21 Nov Upcycling Earthmoving Parts in Metal Sculpture
Earthmoving to Sculpture: Why Tim Loves Repurposing Old Machinery Parts
Thirteen years ago metal sculptor Tim Read ran a building and earthmoving business. In spare moments he tinkered with creative projects but a cracked skid steer loader bucket changed everything. Tim bought a welder to fix the bucket and look what happened.
“Discovering metal sculpture from a background in construction and earthmoving often has me working with materials related to that trade, and I often find myself using excavator chain and parts in conversation to help people understand this core part of my business.
Excavator track chain is part of the undercarriage of an excavator. It is largely unseen and, for years and years, it churns away doing its job out of sight. At some point a mechanic decides that it is worn out, needs to be removed, and sent off to be recycled as scrap.
As an artist, I get to take that worn out piece of steel and not just give it a new purpose, but I give it a life where it becomes part of something greater and is seen for its strength and beauty which is only enhanced by the years of wear that soften the edges and make it more malleable and workable.”
A metal fire pit made from an excavator track chain
Made using an excavator track chain and a part from an approximately 25 ton excavator trench roller as the base. The flanged edge 4mm thick spun pit throws a beautiful heat, from a bed of coals with a couple of people, to a roaring bonfire for a party of revellers. Finished off with a flat lid so it can be used as a sculptural table over summer.
Trencher Ice Bucket
Made from 100% reclaimed materials including a 5-tooth bucket, a track tensioner and a section of screw pile.

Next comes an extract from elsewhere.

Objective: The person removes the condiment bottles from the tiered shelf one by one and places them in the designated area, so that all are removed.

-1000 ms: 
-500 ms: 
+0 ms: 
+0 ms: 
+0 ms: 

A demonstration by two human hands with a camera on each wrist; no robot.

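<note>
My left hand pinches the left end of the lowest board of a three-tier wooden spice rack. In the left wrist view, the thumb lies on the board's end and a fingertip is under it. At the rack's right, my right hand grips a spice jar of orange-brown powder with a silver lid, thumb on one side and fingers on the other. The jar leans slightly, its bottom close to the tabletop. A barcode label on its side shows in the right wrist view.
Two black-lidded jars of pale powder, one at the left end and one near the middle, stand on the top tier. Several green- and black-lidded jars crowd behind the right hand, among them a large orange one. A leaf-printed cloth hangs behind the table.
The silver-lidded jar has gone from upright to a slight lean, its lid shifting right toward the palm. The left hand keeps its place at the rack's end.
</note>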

The latest version of our trencher ice bucket has been made for a client who owns and operates a large drainage company with lots of big earthmoving machinery.
Trencher Bucket Fireplace
Reclaimed when the steel on either side of the teeth started to rip.
It’s been built in with 10mm plate steel and then had the excavator track pads added that speak further to its heritage. The rips in the steel have been filled in from the inside to retain the gaping cracks on the outside without letting the smoke out. It was a heavy, dirty job cutting the fire window and the flue opening that was 6 cm thick. It burns beautifully and radiates heat from all sides. Weighs approximately one ton and when purchased it can be loaded by machine at the studio and machinery will also be required at the delivery end.
Anchored in the Storm
This piece is made from reclaimed steel plates that form excavator tracks and it’s taken a while to get it ready for sale.
I couldn’t get rid of the image in my head of how good it would look on fire and I finally got the right weather and the time to stuff it full of the local scrub and light it up. I’m glad I was patient as it didn’t disappoint. Gee I have a fun job!
The Cattle Gateway
Mild steel rod and copper flowers cut from an old water tank.
Another gated entrance out on the sculpture trail using a large reclaimed excavator track chain and two reclaimed gates from the old Dandenong stock yards combined into one tall gate. It would be a ripper entrance to a house or garden area especially with custom fence or hedging abutting either side.
A metal sculpture commission from a Kiwi client.
He is 100% reclaimed material including metal spinnings, horse shoes, Toyota gearbox parts, excavator bucket teeth, tractor rake parts, bits of quarry mesh and an old 22 caliber target rifle barrel.
Hot off the welding bench.
100% reclaimed steel including an excavator ram, a manual bench-mounted drill wheel, a compactor spring and plenty of other bits from the boneyard. It would work well with a simple letterbox conversion for the right property.
Drops Like Stars
Made from a scrapped bus stop and excavator parts this piece stands tall and has a gentle presence.
A reclaimed railway signal lens is set off by individual coloured strips of glass fused together by glass guru Rob Hayley, and when the light hits it it’s stunning.
A brutalist sculpture from reclaimed material that contemplates the distorted focus of a world struggling to work together on solutions to prevent disaster through climate change.
Spherical Aberration is an optical problem that occurs when all incoming light rays end up focusing at different points after passing through a spherical surface. Because of this, Spherical Aberration can affect resolution and clarity, making it hard to obtain sharp images. Made from 90% reclaimed material including a huge glass Japanese fishing float that has been bobbing on the ocean after being discarded as small fishing villages have no fish left to catch.